Reviewers: Jim Bottum <jb@clemson.edu>, Ian Fisk <ifisk@fnal.gov>, Mark Neubauer <msn@illinois.edu>, Ewa Deelman <deelman@isi.edu>

Date: Mar 14, 2014

-----

*** Final ET / Reviewers discussion

- ...

- Dealing with large organizations lead to an inherent inertia

- Expanding user basis with the current model (e.g. Software inheriting orphaned projects) is a challenge

- LHC experiments are probably willing to evolve as directed by OSG in long timescales

- LHC experiments would favor a model where resources / effort is given in bursts instead of steady.

- Infrastructure is too static: it takes too long to set up a new site.
Goals: Set up a new site in 1/2 day, then tear them down.
Either provide a large pool that can be easily tapped into or become more agile in setting up access to centers.

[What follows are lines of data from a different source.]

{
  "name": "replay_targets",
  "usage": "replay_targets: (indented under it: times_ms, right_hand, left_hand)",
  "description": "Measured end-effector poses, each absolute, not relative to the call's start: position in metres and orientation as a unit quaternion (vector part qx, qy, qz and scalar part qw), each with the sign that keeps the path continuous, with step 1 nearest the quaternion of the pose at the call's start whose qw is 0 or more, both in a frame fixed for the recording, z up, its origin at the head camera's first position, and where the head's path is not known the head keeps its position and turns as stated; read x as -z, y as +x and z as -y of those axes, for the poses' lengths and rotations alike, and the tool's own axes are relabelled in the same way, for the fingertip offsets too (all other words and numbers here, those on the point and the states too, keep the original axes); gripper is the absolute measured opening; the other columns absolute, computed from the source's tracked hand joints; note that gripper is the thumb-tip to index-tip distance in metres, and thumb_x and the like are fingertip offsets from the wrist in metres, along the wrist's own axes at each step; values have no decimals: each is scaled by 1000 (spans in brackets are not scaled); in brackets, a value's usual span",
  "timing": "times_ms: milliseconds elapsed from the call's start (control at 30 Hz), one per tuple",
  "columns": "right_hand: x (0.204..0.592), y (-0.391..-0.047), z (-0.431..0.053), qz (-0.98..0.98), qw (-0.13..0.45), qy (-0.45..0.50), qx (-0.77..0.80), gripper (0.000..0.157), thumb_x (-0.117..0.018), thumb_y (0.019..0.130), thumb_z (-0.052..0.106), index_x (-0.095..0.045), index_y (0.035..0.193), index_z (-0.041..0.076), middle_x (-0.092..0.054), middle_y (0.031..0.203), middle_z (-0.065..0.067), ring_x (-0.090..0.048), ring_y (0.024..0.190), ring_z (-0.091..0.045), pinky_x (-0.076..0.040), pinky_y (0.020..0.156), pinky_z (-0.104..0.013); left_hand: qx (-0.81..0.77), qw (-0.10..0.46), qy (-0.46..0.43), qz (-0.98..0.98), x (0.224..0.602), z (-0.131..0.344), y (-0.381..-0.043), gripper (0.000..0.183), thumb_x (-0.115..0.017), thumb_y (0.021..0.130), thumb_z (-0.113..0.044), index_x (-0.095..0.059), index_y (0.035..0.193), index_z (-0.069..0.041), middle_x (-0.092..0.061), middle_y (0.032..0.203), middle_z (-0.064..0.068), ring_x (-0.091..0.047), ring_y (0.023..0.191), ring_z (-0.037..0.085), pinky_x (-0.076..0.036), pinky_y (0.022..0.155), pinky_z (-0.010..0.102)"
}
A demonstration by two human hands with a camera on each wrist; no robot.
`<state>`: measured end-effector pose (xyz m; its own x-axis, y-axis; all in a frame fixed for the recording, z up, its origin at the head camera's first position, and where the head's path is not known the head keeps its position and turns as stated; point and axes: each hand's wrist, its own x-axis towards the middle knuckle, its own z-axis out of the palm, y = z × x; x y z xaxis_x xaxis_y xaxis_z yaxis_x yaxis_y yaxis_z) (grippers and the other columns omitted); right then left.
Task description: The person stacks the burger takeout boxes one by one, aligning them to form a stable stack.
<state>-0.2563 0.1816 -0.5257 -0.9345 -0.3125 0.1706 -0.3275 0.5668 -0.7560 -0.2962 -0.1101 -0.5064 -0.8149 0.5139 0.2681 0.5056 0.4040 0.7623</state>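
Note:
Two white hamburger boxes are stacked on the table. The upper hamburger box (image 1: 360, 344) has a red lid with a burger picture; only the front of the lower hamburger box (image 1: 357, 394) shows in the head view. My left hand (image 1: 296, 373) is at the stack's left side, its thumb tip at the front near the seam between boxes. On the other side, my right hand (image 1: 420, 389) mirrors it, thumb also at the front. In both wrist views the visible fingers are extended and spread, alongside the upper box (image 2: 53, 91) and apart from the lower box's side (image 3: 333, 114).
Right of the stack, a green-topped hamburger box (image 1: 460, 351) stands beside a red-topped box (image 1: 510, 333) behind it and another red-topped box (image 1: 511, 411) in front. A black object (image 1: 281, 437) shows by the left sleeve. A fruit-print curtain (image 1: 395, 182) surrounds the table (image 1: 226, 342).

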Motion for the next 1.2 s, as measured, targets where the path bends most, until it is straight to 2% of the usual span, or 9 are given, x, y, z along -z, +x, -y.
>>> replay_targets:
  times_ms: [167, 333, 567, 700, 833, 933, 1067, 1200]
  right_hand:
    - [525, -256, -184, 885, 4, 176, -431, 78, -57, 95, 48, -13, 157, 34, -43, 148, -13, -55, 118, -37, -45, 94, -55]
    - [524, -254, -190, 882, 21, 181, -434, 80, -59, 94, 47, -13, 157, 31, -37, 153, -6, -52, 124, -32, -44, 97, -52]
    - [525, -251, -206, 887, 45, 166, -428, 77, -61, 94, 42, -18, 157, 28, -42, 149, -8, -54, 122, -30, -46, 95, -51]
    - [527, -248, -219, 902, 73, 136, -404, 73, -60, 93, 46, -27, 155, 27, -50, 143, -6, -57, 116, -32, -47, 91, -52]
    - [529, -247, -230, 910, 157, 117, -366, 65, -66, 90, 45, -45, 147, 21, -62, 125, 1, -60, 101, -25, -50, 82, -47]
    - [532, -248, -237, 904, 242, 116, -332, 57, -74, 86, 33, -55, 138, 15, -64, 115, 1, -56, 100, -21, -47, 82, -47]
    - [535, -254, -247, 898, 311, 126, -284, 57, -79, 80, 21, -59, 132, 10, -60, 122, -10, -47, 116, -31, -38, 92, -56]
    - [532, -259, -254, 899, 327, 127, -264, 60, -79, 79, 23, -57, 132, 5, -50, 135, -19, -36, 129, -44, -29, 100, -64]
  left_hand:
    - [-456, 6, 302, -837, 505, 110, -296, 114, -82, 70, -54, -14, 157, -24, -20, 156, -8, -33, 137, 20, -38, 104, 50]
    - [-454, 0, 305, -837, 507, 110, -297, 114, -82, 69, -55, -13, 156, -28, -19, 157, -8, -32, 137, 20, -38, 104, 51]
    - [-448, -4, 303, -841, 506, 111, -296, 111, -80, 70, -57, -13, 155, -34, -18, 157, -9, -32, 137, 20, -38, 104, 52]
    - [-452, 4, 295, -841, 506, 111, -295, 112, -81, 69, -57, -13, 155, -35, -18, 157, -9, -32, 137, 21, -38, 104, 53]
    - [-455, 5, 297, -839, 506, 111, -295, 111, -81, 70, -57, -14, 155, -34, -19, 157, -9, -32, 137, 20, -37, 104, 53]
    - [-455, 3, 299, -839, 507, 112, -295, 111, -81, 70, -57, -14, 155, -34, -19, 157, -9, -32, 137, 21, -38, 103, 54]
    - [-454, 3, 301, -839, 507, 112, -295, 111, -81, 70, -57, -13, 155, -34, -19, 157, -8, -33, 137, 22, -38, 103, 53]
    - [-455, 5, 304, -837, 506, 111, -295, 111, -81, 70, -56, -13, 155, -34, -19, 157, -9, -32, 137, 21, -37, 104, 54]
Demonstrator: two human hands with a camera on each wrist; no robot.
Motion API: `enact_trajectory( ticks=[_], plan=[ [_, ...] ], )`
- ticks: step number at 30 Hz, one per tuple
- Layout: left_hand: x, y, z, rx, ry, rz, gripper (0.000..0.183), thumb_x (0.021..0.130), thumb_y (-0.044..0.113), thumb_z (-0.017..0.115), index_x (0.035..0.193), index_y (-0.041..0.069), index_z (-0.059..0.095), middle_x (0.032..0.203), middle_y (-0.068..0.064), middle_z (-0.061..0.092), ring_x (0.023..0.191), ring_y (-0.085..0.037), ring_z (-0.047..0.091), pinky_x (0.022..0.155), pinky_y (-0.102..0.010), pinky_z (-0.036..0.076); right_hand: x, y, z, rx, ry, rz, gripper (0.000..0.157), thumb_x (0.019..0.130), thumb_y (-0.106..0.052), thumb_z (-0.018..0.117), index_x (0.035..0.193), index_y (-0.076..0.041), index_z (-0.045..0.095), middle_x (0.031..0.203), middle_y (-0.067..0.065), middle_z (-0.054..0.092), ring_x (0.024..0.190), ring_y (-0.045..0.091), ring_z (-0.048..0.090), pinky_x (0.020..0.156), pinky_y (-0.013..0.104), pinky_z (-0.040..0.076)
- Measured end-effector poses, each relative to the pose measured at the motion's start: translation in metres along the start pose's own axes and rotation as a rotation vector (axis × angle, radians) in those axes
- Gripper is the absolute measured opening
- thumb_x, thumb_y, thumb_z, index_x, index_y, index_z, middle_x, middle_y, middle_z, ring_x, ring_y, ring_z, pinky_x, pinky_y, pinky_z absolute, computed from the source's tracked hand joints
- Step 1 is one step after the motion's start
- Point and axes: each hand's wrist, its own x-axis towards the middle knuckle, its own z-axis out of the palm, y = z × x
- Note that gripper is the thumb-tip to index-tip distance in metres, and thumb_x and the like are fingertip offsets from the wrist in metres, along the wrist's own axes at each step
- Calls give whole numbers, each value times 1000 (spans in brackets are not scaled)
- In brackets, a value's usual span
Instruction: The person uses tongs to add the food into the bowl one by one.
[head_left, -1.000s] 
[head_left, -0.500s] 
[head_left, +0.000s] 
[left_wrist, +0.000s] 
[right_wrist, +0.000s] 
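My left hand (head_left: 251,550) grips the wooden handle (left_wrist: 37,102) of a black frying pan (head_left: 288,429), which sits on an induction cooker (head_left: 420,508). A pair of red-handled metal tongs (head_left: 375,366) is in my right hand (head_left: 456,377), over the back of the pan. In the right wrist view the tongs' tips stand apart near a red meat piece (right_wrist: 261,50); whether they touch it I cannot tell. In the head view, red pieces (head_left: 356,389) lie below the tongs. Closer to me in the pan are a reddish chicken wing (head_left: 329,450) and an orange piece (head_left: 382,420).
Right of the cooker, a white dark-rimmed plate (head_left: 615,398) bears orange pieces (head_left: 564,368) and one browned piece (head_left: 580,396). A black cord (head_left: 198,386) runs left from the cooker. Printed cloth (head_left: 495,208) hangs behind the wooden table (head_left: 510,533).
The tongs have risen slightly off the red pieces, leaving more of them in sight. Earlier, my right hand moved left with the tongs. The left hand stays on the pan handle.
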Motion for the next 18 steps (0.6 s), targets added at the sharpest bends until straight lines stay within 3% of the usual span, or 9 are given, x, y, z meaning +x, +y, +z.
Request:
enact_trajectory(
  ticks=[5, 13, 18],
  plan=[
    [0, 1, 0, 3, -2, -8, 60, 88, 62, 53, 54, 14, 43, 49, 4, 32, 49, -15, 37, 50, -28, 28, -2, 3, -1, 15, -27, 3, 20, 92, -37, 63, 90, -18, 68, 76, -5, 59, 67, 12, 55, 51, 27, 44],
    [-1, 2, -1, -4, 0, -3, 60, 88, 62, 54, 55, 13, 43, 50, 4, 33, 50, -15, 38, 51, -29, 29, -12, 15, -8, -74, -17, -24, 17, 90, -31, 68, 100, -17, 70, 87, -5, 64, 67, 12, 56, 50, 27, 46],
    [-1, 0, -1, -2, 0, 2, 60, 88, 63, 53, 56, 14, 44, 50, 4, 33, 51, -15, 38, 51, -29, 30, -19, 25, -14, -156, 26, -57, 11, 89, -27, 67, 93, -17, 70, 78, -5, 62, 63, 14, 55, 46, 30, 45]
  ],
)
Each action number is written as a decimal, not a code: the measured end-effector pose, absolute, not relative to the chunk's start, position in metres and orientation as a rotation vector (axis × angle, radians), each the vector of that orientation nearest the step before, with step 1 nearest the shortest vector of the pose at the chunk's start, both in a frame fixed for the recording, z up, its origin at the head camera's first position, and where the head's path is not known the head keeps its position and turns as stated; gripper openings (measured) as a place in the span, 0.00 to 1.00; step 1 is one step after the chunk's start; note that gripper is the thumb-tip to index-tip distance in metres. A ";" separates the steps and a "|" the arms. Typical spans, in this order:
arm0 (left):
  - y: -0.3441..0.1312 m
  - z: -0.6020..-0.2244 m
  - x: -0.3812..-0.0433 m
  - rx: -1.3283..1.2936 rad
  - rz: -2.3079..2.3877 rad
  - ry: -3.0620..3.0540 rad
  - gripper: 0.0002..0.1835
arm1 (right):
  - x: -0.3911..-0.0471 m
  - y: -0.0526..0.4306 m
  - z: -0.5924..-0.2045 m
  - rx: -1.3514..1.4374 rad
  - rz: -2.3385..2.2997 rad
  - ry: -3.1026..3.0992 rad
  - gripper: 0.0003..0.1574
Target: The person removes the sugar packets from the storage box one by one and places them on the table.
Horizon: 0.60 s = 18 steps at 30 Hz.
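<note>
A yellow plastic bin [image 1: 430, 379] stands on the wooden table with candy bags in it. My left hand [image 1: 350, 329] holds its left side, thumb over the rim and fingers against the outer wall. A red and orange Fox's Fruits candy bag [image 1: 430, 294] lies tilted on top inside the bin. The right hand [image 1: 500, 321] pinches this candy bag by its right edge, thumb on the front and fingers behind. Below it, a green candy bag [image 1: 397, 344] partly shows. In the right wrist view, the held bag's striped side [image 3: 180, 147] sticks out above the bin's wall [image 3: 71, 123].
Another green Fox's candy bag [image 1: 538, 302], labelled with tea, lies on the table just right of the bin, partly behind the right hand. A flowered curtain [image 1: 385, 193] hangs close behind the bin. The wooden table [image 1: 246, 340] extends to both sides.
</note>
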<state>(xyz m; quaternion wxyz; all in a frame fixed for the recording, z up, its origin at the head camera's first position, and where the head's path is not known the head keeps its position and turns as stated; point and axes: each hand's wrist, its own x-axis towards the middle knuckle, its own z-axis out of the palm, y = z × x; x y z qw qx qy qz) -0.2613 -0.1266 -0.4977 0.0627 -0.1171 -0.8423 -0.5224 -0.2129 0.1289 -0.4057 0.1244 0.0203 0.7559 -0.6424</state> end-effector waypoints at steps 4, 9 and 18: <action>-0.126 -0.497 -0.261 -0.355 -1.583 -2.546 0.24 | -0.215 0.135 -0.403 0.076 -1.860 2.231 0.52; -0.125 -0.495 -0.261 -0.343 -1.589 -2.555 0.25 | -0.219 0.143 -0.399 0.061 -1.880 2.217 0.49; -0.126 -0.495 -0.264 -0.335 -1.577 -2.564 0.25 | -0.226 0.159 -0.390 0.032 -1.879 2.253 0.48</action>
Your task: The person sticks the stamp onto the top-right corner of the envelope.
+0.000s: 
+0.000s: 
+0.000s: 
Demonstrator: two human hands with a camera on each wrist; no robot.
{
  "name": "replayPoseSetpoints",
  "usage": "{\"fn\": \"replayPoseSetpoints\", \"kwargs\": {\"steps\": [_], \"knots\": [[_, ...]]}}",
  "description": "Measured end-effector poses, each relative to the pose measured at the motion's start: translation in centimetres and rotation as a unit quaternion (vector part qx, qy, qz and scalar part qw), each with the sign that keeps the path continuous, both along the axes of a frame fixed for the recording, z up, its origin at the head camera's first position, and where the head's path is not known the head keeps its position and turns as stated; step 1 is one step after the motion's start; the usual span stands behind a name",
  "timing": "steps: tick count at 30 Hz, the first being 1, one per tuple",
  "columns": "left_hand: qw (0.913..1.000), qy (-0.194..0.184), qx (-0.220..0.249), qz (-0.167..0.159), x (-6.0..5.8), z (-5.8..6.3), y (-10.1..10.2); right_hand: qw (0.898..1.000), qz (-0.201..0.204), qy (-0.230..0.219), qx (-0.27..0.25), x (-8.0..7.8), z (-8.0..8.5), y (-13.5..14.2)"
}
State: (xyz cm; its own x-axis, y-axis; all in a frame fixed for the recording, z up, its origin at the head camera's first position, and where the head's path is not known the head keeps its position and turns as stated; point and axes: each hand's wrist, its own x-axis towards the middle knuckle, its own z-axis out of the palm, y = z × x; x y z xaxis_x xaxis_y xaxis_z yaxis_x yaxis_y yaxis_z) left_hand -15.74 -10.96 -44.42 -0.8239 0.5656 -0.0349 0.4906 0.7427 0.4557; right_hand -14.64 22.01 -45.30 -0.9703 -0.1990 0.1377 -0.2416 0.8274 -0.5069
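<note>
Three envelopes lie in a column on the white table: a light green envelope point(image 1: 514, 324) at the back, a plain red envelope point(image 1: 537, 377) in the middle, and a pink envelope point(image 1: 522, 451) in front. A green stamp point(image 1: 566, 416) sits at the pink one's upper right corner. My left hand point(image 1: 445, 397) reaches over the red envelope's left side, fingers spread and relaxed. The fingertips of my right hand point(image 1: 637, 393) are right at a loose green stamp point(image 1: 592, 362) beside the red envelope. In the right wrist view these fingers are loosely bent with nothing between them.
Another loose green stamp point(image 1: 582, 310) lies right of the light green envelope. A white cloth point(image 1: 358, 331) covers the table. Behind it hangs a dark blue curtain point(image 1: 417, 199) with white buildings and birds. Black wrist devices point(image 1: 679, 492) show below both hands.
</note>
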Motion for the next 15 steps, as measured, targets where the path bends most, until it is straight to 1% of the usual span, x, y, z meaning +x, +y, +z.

- Process to decide on new technologies is inefficient. You don't need more Blueprint meetings. Maybe focused workshops, user groups, a better planning process, ...

- OSG is missing user (at all levels) feedback. No good sense of roadmap from the presentation, comeing from user feedback.

- Campus grid approach is a step in the right direction, but need to set the bar high e.g. this may be a a way to deal with the T3.

- Are the council members able to represent their communities in full? E.g. WLCG does not take decision for the sites.

- Who / how do you engage campus. OSG failed to engage CIOs. Find CIO that can organize a CIO group and advise on this. There is nothing wrong deadline with the scientists directly. CIOs know how to connect in IT depts. Connection between faculty and IT is often lose: IT can learn what to do to help faculty better by dealing with you.

- OSG has strengths in packaging, testing, and deployment. Should capitalize on these e.g. to connect more campuses through them.

- Lot of focus on technical aspects and not enough on people communicating with users. CIO have resources to allocate 0.5 FTE for communication. Jim can help with this strategy.

- Providing course material and example online to spread knowledge. OSG has no funding for education. OSG does only summer school. A user goes to the OSG web site and cannot easily find documentation.

- Resources are deployed to run ops, security, make sure that LHC succeeds. Need to change allocation if you want to evolve beyond core mission.

- Analyze software stack and identify what is really used (gWMS, no cert VOs, etc.) and remove unneeded dependencies. Redeploy the resources from Software.

- You are trying to do too many things yourself and you do not leverage the community.

- Have we tried to "evangelize" - find 10 people and ask them to find 10 people each.

- Help scientists and let their competition know. Find under-served communities / universities: don't forget the little guys.

- Distribute information by creating a 1 evening course with examples.

- Create a buzz on a few campuses to make it spread.

- Mark's final remarks: Define stakeholder, grid sites. Be more nimble. Facilitate new ideas instead of doing the Blueprint meetings.

---

*** Discussion during the talks

** 8:30 Lothar

Ian: What is the target amount of opportunistic resources in OSG?
Miron: We target to "hit the ceiling" of all available resources. We may find more resources at that point.
Chander: 90M CPU h is the usage: we don't know how much there is.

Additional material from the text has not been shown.